How conferences helped me as a budding UX designer

UX, Career

UI/UX can be a very intimidating field to enter. What do you need to know? Where do you fit? Are you more of a UX researcher? UX designer? Or you prefer sticking with UI design? At first glance, it can be really difficult to pinpoint where to start your learning.

Online courses gave me an idea of some basic UX and UI principles to ensure that the results of my process are backed up by user-centered research. Getting a clearer idea of how these concepts work in the real world was important for me because I wanted to understand the different roadblocks one may encounter — something they don’t usually teach in online courses. I then sought for opportunities to learn from people with experience. After continuous conversations and discussions, a few friends invited me to attend two online conferences with them.

I was iffy about joining them at first. Back then, I was thinking, “Should I really spend money on conferences?” and “I can just connect with people on LinkedIn for personal advice. Why listen to these talks?” Eventually, I pushed my reservations aside and decided to join my friends for the online conferences.

Buying tickets to these conferences was one of the best decisions I made. Here's why:

Nothing beats experience.

Yossi Nachemi's talk on "How to win friends and influence design"

Hearing from speakers with a lot of experience in the field of UX really opened my mind to things I did not consider when I was studying the concepts through online courses.

Listening to people who have worked in the field for a long time allows you to see the concepts you learned in action. You get to see how a certain principle is followed (or not) when applied in a real work context.

It's not just about seeing the concepts in action. Speakers in conferences usually leave the audience with really helpful advice and tips for those with plans to work in the field. One of my favorite talks from WORDS 2020 was Yossi Nachemi's "How to win friends and influence design." As a UX writer in Google (Waze), Yossi gave tips on how to become a valuable member in a team by empathizing with other designers. The advice he gave was very helpful because we're all working together to provide a great user experience.

When you're at the conference, don't forget to take notes. Don't always rely on the slides because the speakers have more to say than what's written there — their experience usually comes in while discussing the points on a slide. Take conferences as an opportunity to receive great advice from experienced professionals in the field!

What you learn won't be limited.

Yoanna Dosouto's talk on Design Ethnography

Being in a conference entails learning new things you don't expect to learn. When you seek out advice from other people, you normally have questions in mind already.
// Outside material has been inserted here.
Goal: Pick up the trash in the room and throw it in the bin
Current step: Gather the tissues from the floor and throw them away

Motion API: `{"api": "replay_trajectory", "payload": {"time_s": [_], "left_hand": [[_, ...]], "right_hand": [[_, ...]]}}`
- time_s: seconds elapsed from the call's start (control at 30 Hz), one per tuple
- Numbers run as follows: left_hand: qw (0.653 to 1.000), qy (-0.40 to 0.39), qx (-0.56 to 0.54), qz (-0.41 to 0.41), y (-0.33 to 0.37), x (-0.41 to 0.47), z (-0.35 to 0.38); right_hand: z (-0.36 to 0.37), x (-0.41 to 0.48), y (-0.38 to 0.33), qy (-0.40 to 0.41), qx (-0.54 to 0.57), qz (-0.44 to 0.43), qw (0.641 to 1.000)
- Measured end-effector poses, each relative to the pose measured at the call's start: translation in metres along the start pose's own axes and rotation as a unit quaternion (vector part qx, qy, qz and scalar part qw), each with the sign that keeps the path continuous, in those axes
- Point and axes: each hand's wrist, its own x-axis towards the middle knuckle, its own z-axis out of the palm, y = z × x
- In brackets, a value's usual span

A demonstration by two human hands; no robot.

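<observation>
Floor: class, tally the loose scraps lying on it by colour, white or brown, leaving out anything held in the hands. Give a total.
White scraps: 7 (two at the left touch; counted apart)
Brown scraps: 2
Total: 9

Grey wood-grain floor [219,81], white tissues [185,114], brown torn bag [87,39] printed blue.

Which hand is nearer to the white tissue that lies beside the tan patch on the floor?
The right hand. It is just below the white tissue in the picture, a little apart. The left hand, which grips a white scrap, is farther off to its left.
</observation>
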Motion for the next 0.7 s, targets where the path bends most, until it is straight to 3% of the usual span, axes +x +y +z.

What I loved about the conferences is that I got to learn new concepts due to the wide scope and the different backgrounds of the speakers.

I learned more about research ethics, UX writing, design ethnography, and many more. As someone who plans to dive into UX design, I wouldn't have expected to learn a lot from a UX writing conference — this proved to be very helpful because I actually apply some of these concepts now while doing research and creating designs. The "Why stories work" talk by Ben Harsh, a Product Designer at Dropbox, taught me how turning the interface into a conversation can help improve user experience.
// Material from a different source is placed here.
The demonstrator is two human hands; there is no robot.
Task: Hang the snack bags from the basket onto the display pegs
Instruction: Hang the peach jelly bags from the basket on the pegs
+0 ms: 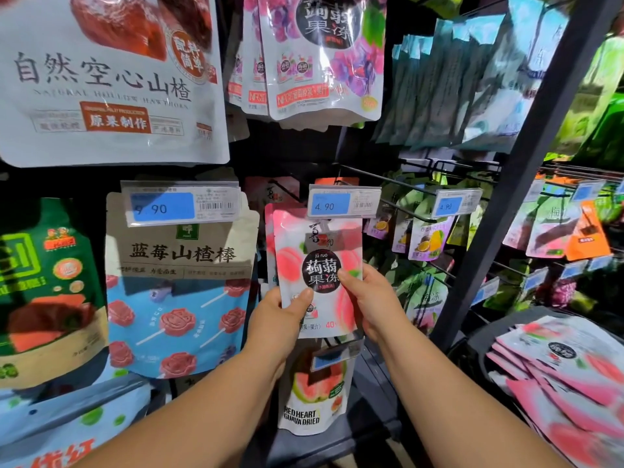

In conferences, you get to learn things you don't expect to learn. You're not limited to your preconceived notions, such as "I need to know " or " will help me improve." You get to see people with different backgrounds give tips on things you didn't think you'd need.

Make the most out of this by listening to every talk, even if you think it's not interesting or important to you at first. You'll be surprised by how much you can learn from one talk.
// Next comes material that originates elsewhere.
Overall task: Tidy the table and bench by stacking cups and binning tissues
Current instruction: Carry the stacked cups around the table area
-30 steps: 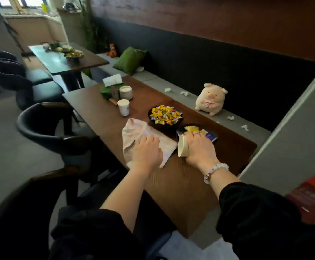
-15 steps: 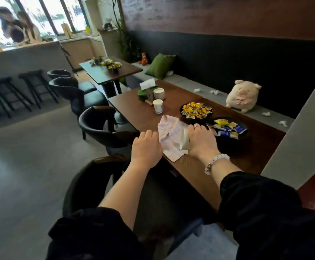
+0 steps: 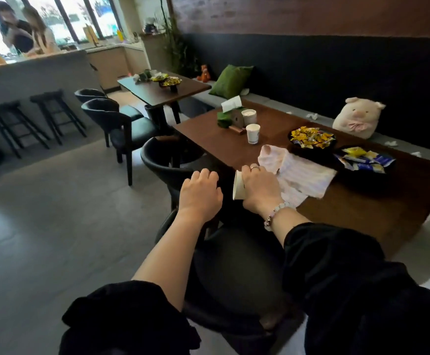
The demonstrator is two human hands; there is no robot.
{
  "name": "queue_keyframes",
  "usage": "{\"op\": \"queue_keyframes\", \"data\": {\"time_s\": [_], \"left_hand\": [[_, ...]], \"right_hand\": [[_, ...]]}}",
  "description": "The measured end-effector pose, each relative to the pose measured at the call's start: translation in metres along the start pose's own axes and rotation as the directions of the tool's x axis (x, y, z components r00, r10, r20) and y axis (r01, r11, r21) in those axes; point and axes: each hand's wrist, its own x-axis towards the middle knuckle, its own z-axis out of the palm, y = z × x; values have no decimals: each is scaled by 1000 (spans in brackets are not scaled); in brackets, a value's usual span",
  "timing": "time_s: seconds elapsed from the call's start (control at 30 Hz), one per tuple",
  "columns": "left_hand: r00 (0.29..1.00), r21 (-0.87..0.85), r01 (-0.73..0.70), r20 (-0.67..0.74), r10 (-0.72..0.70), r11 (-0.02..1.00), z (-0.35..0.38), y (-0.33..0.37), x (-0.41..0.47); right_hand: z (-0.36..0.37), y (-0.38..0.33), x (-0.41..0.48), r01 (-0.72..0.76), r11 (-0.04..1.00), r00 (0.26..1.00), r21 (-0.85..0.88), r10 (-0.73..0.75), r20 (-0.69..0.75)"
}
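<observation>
Dark brown wooden café table (image 3: 224, 144) ran along a grey cushioned bench (image 3: 401, 149), where crumpled white tissues (image 3: 312, 115) lay scattered near a cream plush pig (image 3: 360, 116). At the table's near edge, the right hand (image 3: 260, 188) gripped a beige paper cup (image 3: 238, 187) tipped on its side, mouth facing left, just beside a pale pink striped cloth (image 3: 306, 178) spread on the tabletop. The left hand (image 3: 200, 193) hovered off the table near a black chair (image 3: 162, 162), fingers loosely bent, holding nothing. Farther along stood a white paper cup (image 3: 253, 133), upright, near a black dish of yellow-wrapped sweets (image 3: 311, 139).
</observation>
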Motion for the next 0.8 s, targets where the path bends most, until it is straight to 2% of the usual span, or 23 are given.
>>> {"op": "queue_keyframes", "data": {"time_s": [0.03, 0.1, 0.13, 0.2, 0.3, 0.47, 0.8], "left_hand": [[1000, 18, -24, -3, 24, 1000, -1, 1, 3], [1000, 1, -7, -14, 7, 1000, -5, -53, -2], [1000, 10, -29, -11, 29, 1000, -6, -49, -2], [997, 3, -71, 23, 71, 997, -8, -91, -6], [995, 2, -95, 10, 95, 995, -11, -116, -4], [994, -20, -101, -44, 100, 995, -8, -164, 16], [986, -43, -160, 29, 162, 986, 26, -244, 83]], "right_hand": [[1, 1, 0, -12, 1000, 1000, 15, 12, -10], [8, -51, 13, -14, 1000, 1000, 16, 14, -10], [8, -48, 11, -37, 999, 999, 19, 37, -8], [15, -91, 17, -67, 997, 998, 30, 66, 9], [19, -116, 22, -65, 998, 997, 10, 65, 31], [13, -144, 60, -90, 995, 996, -39, 90, -9], [43, -196, 159, -158, 985, 986, -64, 161, 46]]}}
I found people to connect with.

One of my favorite things about conferences is the networking that goes with it. Most conferences come with Slack groups that give you the opportunity to network and connect with other people in your field. This was important for me because UX is not that big a field in the Philippines yet.

Being able to connect with people in the same field grants more opportunities both in learning and in finding potential people to work with in the future.

Don't be shy when networking with others — really grab this opportunity because it will be important for the future. Share your LinkedIn and plug your website!

People ask questions that you may not have thought of!

I really love conferences that have open forums and discussions as part of the schedule because it opens up the floor for questions.

Seeing the different insights from the other people in the conference proved to be helpful for me too because they gave me new ideas to think about and understand.

There are times when fellow attendees ask questions you wouldn't have thought of, but actually need! Being in a community of people in the same field during conferences really gets me excited because of our opportunities to learn from each other as fellow audience members.

Make sure to take down notes during open forums — the answers to the different questions and insights from the audience are valuable!

Your listening skills are sharpened.

Darinka Buendia's talk on the ethnographic experience in Latin America

Being in a live conference means you need to listen attentively. Everything a speaker says is relevant to your learning, so paying attention to the entire talk is really important. My note-taking skills improved by attending conferences because I wanted to ensure that I took down all the important points of the speakers.

Moreover, as UX researchers and designers, we need to have good listening skills. Conferences can serve as practice because you learn to listen to stories — stories about key experiences in the field.

I personally believe my listening (and note-taking) skills improved after these conferences! I got better at listening to interviewees, probing around answers, and taking key notes. Thanks to the conferences, I learned how to quickly note down crucial information I might need when making decisions.

When you do UX research, it's important to know how to listen because every insight of your interviewee will be important for your process in designing solutions.